*** Records provided Section Begins ***

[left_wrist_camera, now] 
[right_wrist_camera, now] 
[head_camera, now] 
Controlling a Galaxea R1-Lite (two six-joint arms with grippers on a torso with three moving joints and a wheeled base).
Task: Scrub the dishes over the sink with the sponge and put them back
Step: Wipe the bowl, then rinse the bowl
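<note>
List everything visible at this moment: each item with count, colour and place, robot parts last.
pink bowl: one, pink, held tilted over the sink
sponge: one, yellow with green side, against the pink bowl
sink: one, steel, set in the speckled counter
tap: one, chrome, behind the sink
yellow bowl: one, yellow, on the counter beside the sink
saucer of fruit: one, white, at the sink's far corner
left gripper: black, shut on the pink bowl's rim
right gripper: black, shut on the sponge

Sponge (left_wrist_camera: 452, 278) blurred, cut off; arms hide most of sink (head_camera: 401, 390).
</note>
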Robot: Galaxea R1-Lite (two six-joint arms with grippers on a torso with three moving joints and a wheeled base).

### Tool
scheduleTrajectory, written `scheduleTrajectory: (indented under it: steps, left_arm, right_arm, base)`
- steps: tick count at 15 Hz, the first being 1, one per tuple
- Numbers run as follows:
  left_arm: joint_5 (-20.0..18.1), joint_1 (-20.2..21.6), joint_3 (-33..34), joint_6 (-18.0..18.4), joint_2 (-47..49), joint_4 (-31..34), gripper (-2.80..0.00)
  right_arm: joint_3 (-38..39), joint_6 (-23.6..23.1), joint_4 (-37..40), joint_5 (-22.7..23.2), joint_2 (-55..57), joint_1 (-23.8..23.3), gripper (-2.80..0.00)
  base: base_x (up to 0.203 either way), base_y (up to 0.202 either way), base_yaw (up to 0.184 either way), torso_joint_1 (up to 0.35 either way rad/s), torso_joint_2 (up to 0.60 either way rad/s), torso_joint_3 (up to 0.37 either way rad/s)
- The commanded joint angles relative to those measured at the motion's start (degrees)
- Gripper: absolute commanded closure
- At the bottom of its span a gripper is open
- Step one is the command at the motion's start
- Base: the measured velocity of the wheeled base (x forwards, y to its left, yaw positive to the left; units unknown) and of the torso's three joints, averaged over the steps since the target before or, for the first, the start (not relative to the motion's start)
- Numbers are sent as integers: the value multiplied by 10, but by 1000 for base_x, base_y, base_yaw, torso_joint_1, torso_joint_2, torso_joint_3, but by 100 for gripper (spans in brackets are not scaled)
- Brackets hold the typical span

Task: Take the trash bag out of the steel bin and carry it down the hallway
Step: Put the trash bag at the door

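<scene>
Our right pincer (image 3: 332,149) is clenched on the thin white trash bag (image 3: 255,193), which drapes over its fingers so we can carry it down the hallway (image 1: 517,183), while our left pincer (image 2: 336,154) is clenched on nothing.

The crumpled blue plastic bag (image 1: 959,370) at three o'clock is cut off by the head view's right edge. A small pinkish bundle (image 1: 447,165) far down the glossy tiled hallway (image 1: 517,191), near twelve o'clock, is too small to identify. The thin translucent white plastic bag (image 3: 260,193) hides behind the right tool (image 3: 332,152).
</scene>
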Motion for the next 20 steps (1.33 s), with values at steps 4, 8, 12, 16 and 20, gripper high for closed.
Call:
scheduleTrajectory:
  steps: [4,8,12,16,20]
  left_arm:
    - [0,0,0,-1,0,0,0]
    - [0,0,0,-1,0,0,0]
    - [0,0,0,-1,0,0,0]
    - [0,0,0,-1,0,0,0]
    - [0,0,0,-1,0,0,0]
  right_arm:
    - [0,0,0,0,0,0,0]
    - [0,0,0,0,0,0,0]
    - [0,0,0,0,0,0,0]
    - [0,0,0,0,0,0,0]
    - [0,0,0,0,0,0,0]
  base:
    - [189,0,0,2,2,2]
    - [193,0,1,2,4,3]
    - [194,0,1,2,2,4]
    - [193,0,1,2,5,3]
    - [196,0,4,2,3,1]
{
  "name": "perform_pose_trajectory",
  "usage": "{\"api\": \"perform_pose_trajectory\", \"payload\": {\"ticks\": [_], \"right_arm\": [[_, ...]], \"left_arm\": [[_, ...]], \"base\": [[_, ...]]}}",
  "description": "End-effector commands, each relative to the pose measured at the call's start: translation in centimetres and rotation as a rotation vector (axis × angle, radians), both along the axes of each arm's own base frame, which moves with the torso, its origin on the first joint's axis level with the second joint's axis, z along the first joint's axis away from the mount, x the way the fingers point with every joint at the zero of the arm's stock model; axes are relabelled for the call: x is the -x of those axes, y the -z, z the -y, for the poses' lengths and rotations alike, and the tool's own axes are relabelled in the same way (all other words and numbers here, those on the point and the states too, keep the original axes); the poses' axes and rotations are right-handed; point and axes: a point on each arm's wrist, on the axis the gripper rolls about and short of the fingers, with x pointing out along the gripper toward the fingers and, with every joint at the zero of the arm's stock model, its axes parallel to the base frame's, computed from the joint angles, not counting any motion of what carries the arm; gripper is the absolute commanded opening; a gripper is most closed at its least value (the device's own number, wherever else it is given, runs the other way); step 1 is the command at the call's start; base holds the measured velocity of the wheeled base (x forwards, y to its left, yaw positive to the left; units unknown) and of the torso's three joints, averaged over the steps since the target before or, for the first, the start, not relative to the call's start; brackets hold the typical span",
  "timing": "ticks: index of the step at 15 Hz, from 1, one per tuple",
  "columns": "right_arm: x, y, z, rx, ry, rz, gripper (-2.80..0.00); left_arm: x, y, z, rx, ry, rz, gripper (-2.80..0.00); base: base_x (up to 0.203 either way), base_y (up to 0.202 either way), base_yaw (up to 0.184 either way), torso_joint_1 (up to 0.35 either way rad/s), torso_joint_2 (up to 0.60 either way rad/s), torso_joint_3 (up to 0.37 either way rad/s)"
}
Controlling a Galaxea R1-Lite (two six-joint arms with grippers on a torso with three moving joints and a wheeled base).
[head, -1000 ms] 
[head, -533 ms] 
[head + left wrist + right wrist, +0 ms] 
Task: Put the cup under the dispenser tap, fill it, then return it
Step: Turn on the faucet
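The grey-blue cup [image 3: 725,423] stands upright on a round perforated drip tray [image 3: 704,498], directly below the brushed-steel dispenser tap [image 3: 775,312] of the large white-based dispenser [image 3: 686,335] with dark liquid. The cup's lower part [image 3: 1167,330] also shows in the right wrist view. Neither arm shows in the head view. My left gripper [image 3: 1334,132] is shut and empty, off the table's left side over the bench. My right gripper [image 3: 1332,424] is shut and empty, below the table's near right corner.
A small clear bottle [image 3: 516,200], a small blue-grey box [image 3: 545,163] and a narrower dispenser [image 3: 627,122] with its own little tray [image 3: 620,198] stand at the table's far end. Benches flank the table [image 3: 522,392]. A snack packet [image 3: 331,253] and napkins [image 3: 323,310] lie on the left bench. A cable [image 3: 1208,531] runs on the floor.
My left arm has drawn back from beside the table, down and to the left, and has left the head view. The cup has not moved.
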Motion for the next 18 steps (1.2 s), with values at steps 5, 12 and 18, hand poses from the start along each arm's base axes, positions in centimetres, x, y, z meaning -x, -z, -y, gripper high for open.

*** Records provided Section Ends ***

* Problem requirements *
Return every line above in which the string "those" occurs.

* Solved exercise *
- The commanded joint angles relative to those measured at the motion's start (degrees)
  "description": "End-effector commands, each relative to the pose measured at the call's start: translation in centimetres and rotation as a rotation vector (axis × angle, radians), both along the axes of each arm's own base frame, which moves with the torso, its origin on the first joint's axis level with the second joint's axis, z along the first joint's axis away from the mount, x the way the fingers point with every joint at the zero of the arm's stock model; axes are relabelled for the call: x is the -x of those axes, y the -z, z the -y, for the poses' lengths and rotations alike, and the tool's own axes are relabelled in the same way (all other words and numbers here, those on the point and the states too, keep the original axes); the poses' axes and rotations are right-handed; point and axes: a point on each arm's wrist, on the axis the gripper rolls about and short of the fingers, with x pointing out along the gripper toward the fingers and, with every joint at the zero of the arm's stock model, its axes parallel to the base frame's, computed from the joint angles, not counting any motion of what carries the arm; gripper is the absolute commanded opening; a gripper is most closed at its least value (the device's own number, wherever else it is given, runs the other way); step 1 is the command at the call's start; base holds the measured velocity of the wheeled base (x forwards, y to its left, yaw positive to the left; units unknown) and of the torso's three joints, averaged over the steps since the target before or, for the first, the start, not relative to the call's start; brackets hold the typical span",

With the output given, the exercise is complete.